Does container image creation belong in IaC?

I’m interested in understanding best practices around managing deployments of a containerized application with IaC (i.e. Terraform).

To give some context, my application consists of containerized microservices running on ECS and a shared RDS cluster. The Docker images are stored in a private ECR repository.

I think that it’s intuitive to include Docker image creation/pushing within IaC, but after a quick search online, this opinion doesn’t seem to be shared. My thinking is that, when we’re deploying from scratch (i.e. new AWS account or new dev branch), a single “terraform apply” should provision an ECR repository, create and push Docker images, then provision ECS services referencing the newly-created images.

The alternative approach (which most people online seem to recommend) is leaving Docker image creation/pushing to a separate CI/CD pipeline. To me, this seems like it will slow down the whole process. We would need to do a one-off deployment of just the ECR repositories, then trigger CI/CD to create and push Docker images, then go back and provision the rest of the infrastructure (i.e. ECS).

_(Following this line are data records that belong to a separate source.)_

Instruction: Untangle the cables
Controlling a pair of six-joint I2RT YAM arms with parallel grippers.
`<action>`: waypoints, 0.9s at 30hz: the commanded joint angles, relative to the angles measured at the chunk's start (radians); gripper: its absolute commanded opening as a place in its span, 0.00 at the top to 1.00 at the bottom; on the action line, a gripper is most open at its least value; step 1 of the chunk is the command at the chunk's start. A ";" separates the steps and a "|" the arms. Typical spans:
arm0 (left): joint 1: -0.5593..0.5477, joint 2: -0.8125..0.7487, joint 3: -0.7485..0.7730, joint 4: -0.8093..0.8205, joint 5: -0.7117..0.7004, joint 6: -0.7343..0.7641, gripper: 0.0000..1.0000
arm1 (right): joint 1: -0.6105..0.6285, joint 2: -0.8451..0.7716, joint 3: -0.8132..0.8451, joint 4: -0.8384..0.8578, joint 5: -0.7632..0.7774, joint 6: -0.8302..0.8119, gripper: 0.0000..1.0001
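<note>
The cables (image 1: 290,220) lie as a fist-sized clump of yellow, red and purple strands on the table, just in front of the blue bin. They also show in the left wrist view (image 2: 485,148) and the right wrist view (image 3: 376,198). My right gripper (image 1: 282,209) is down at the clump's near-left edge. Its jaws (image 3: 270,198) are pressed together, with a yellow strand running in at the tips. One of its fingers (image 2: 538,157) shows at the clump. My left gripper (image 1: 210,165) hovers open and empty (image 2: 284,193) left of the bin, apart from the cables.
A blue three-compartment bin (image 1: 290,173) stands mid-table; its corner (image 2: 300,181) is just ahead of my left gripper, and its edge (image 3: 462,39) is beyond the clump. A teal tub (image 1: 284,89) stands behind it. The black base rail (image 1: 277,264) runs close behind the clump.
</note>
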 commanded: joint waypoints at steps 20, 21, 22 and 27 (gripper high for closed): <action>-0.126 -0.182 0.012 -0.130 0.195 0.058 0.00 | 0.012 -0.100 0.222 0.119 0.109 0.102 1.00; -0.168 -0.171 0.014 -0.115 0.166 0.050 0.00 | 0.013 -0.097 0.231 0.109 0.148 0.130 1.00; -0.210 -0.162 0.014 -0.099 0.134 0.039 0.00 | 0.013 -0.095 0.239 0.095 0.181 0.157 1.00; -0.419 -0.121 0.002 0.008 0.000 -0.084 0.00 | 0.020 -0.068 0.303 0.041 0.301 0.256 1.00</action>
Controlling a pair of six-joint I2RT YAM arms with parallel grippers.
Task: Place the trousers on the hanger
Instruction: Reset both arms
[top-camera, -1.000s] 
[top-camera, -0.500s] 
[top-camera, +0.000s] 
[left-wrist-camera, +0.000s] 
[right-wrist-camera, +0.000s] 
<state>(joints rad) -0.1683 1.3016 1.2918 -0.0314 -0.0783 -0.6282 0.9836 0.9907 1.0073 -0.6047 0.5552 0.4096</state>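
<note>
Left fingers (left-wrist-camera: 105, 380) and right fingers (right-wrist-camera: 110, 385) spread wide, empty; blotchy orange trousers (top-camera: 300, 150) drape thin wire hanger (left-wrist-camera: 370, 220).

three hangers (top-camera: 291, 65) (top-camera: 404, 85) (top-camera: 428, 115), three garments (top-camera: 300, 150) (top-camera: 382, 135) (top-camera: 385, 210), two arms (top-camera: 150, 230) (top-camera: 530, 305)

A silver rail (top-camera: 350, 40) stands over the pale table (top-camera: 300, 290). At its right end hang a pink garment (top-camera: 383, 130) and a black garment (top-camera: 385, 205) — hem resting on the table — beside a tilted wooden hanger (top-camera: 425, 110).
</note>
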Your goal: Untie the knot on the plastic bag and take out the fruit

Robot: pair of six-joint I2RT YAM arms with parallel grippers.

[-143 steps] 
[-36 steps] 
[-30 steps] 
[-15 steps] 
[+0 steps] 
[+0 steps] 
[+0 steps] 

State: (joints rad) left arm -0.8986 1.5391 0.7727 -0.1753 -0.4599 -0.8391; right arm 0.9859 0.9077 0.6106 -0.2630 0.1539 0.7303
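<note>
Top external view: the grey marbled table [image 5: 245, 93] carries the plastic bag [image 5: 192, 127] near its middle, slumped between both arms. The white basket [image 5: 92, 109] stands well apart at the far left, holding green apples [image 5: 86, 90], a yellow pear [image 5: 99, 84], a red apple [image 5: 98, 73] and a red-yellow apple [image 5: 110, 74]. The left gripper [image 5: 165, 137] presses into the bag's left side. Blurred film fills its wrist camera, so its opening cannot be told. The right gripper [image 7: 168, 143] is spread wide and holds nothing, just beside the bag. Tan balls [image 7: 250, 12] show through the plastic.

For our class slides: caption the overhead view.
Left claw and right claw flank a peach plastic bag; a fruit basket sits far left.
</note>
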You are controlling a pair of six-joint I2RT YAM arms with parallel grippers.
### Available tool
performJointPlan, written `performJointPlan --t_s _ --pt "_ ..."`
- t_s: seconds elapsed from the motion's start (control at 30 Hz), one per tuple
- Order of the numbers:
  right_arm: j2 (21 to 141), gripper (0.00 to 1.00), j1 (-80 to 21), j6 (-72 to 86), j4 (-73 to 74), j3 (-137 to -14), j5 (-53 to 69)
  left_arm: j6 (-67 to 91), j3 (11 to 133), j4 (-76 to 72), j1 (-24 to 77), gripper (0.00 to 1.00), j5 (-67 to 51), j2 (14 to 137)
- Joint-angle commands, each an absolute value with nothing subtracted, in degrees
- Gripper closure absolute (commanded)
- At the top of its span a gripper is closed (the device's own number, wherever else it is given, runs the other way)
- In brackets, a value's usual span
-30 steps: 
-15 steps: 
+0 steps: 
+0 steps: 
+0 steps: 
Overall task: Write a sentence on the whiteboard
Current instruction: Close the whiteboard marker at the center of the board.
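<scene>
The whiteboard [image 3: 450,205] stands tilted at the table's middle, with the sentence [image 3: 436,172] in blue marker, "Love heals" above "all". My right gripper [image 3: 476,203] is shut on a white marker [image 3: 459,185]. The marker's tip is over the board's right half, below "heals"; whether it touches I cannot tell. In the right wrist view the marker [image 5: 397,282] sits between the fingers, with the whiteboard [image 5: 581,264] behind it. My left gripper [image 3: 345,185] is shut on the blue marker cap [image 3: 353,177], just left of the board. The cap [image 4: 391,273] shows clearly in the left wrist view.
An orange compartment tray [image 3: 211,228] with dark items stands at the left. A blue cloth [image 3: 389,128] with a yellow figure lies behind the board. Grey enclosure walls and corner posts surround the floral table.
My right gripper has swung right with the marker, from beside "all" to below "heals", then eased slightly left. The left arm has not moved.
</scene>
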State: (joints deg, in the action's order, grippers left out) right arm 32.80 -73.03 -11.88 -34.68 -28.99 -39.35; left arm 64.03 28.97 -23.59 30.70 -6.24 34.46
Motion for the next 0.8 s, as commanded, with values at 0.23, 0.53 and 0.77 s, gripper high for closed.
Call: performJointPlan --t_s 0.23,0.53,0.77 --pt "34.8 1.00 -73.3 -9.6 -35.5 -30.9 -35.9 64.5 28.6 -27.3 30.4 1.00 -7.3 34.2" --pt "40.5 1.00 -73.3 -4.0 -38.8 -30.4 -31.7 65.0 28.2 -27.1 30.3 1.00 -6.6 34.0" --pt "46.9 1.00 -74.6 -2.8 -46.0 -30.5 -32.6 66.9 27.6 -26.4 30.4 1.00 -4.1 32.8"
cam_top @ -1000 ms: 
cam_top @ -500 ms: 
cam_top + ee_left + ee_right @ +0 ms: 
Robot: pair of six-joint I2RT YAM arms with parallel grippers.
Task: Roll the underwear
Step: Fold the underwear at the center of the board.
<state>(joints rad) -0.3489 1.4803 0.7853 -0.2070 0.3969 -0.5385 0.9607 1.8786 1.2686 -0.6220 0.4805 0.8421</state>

Am I looking at this from the wrong angle? Any thoughts on best practices for such a scenario would be very insightful!

Hi @mo-lukecarr,

Your observations so far have focused on what happens when creating the infrastructure from nothing, and it’s true that the model you’re critiquing does add an extra step in that case.

Typical arguments in favor of a separate image building process are typically concerned more with ongoing maintenance of the system, because in most cases we update a system many more times than we create it from scratch, and so it can be worth some extra complexity in initial bringup to get more maintenance flexibility later.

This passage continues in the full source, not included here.